-- Exercise --
Provide again, from the entries below, every line from the one containing "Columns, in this" through the one containing "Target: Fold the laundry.", exactly as written, and no other line.

*** Opening Exercise material ***

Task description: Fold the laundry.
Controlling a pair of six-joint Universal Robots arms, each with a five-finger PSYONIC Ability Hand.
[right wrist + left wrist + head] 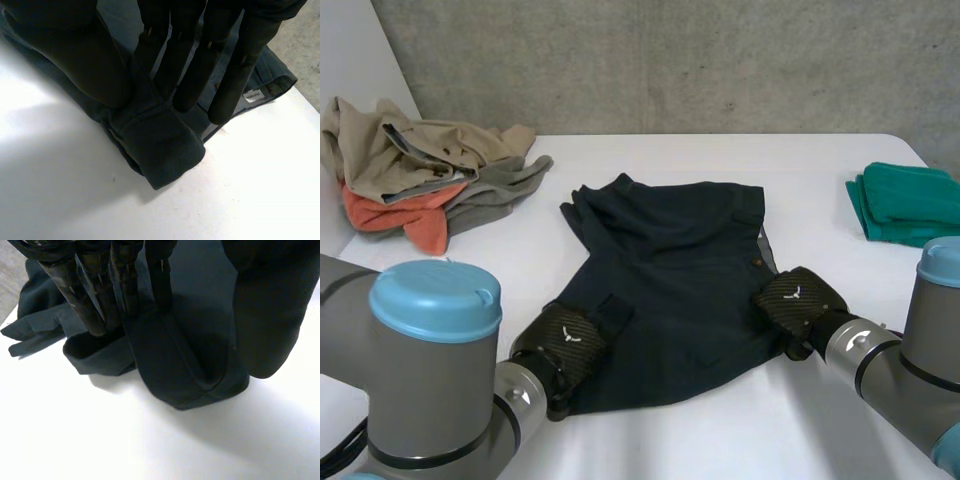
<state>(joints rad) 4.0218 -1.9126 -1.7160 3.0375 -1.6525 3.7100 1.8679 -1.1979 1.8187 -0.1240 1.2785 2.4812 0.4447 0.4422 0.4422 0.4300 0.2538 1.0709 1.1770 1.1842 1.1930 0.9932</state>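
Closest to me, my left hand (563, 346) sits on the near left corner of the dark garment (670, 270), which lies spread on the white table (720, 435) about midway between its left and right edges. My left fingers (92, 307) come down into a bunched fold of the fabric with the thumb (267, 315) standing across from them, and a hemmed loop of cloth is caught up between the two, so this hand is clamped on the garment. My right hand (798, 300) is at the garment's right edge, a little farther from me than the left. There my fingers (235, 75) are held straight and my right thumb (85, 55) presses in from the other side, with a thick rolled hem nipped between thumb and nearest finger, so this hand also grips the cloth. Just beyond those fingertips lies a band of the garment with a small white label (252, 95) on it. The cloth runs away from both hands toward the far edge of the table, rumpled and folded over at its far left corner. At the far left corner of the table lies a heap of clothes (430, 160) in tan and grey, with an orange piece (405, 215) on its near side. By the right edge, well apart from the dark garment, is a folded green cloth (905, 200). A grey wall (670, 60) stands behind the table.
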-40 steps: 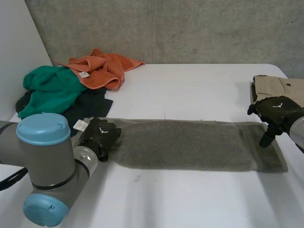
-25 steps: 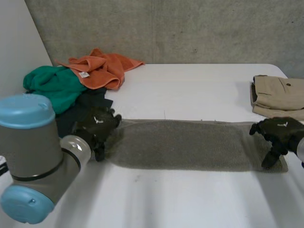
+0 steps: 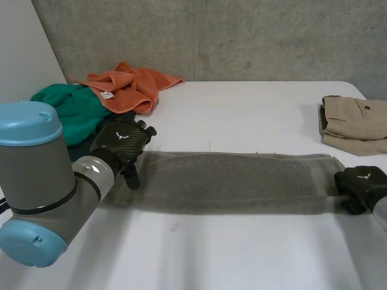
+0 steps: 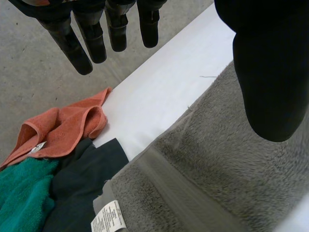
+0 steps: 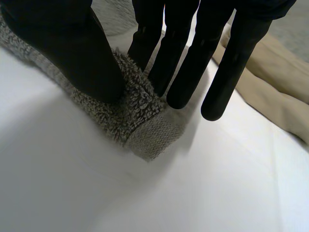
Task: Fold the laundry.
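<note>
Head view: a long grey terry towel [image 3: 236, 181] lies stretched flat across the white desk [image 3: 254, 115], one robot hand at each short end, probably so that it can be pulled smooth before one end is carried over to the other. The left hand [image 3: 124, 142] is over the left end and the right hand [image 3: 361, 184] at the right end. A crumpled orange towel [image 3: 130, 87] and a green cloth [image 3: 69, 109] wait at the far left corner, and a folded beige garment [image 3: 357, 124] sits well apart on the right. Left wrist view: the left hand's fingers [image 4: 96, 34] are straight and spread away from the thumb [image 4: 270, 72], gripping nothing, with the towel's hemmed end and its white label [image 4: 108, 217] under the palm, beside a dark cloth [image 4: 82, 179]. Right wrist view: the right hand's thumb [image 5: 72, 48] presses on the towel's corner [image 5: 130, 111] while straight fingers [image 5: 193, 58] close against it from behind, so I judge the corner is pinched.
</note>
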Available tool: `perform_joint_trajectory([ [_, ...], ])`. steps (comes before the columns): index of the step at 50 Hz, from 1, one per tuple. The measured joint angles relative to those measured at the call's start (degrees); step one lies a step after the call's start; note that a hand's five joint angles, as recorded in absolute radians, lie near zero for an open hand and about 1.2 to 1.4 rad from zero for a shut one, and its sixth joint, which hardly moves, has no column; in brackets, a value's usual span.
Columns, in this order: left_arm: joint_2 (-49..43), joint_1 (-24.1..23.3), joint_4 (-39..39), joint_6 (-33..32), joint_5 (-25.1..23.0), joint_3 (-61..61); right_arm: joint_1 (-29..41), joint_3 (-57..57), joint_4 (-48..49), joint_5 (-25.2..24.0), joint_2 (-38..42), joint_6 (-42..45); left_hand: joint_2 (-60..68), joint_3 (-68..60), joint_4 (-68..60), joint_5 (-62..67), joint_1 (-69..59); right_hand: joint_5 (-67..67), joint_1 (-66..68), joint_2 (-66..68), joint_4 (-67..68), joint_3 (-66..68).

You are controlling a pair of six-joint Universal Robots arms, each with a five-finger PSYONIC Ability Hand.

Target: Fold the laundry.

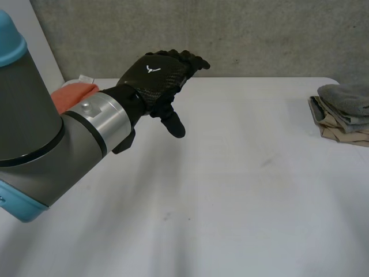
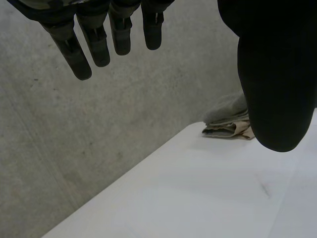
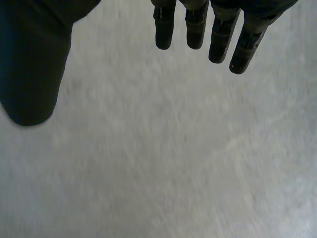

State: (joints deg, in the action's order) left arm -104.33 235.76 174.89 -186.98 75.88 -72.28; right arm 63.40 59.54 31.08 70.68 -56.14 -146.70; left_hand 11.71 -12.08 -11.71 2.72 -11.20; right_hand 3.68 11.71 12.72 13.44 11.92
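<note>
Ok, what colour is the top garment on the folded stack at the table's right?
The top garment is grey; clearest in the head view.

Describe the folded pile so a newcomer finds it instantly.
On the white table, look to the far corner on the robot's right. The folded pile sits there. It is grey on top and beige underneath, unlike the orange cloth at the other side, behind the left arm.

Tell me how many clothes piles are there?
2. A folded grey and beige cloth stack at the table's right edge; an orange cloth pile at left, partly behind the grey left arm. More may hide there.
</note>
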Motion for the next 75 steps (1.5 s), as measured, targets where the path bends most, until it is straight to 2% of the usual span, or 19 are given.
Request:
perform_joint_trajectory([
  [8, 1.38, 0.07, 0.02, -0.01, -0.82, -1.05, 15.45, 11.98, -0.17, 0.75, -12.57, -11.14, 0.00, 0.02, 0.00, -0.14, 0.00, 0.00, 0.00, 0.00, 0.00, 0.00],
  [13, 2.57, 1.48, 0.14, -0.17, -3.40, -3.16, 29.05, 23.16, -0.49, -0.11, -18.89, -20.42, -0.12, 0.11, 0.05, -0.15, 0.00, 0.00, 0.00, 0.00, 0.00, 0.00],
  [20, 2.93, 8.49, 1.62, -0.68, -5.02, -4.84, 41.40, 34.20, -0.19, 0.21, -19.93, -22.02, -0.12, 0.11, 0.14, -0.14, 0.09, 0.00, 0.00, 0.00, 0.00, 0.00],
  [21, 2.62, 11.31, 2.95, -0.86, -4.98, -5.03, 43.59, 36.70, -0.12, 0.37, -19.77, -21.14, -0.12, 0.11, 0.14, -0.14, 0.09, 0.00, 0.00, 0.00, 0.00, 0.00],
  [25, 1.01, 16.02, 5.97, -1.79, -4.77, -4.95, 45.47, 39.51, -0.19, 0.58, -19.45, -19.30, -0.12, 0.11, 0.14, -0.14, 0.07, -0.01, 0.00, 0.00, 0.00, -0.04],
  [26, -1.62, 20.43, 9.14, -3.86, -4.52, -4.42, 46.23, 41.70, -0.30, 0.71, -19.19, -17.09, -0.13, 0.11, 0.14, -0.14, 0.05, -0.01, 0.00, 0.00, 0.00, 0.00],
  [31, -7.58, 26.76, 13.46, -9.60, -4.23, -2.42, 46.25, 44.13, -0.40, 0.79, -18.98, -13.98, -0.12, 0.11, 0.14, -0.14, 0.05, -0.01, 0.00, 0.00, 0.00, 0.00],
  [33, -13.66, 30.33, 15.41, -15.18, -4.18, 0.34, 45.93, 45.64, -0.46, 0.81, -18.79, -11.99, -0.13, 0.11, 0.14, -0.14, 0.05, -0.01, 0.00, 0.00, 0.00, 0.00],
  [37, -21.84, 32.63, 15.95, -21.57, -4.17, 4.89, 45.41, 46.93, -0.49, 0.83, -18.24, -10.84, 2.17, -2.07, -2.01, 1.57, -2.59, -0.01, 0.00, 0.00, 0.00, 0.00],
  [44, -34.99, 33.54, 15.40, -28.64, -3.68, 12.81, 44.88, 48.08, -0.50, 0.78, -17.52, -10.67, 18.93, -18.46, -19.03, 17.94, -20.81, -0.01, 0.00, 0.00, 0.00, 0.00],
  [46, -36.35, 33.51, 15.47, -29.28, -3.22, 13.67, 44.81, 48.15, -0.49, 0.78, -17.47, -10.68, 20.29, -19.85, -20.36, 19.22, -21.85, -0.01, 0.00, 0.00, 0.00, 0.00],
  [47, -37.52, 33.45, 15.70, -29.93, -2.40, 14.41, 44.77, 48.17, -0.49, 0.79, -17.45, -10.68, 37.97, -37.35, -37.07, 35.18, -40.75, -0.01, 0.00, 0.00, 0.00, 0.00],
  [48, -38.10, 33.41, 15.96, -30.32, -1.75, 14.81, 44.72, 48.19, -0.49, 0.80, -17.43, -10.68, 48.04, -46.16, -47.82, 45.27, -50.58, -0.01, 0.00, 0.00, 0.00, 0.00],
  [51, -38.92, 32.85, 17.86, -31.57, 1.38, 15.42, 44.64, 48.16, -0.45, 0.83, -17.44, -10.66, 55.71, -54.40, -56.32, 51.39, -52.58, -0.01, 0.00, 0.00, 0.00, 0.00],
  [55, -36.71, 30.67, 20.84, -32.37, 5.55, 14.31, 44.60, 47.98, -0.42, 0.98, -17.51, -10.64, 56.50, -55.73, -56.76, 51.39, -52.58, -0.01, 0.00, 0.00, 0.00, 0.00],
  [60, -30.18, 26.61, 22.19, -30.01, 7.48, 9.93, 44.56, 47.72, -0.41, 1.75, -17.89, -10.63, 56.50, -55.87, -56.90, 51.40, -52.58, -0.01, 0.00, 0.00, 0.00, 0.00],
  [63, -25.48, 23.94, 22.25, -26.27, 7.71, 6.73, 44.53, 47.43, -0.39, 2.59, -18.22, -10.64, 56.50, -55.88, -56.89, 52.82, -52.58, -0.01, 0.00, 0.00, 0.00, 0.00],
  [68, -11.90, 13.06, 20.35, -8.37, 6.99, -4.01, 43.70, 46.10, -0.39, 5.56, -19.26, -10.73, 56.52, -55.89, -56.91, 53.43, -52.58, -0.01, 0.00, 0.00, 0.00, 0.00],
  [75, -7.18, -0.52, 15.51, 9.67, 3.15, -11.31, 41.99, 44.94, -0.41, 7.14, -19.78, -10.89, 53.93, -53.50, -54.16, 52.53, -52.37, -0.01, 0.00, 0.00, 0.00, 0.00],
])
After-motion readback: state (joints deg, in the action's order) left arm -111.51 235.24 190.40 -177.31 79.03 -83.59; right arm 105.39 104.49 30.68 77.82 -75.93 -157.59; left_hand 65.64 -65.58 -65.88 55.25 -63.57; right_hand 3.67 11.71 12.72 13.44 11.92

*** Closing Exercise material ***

-- Exercise result --
Columns, in this order: left_arm: joint_2 (-49..43), joint_1 (-24.1..23.3), joint_4 (-39..39), joint_6 (-33..32), joint_5 (-25.1..23.0), joint_3 (-61..61); right_arm: joint_1 (-29..41), joint_3 (-57..57), joint_4 (-48..49), joint_5 (-25.2..24.0), joint_2 (-38..42), joint_6 (-42..45); left_hand: joint_2 (-60..68), joint_3 (-68..60), joint_4 (-68..60), joint_5 (-62..67), joint_1 (-69..59); right_hand: joint_5 (-67..67), joint_1 (-66..68), joint_2 (-66..68), joint_4 (-67..68), joint_3 (-66..68).

You are controlling a pair of six-joint Universal Robots arms, each with a five-finger PSYONIC Ability Hand.

Target: Fold the laundry.

The exercise asks for nothing further.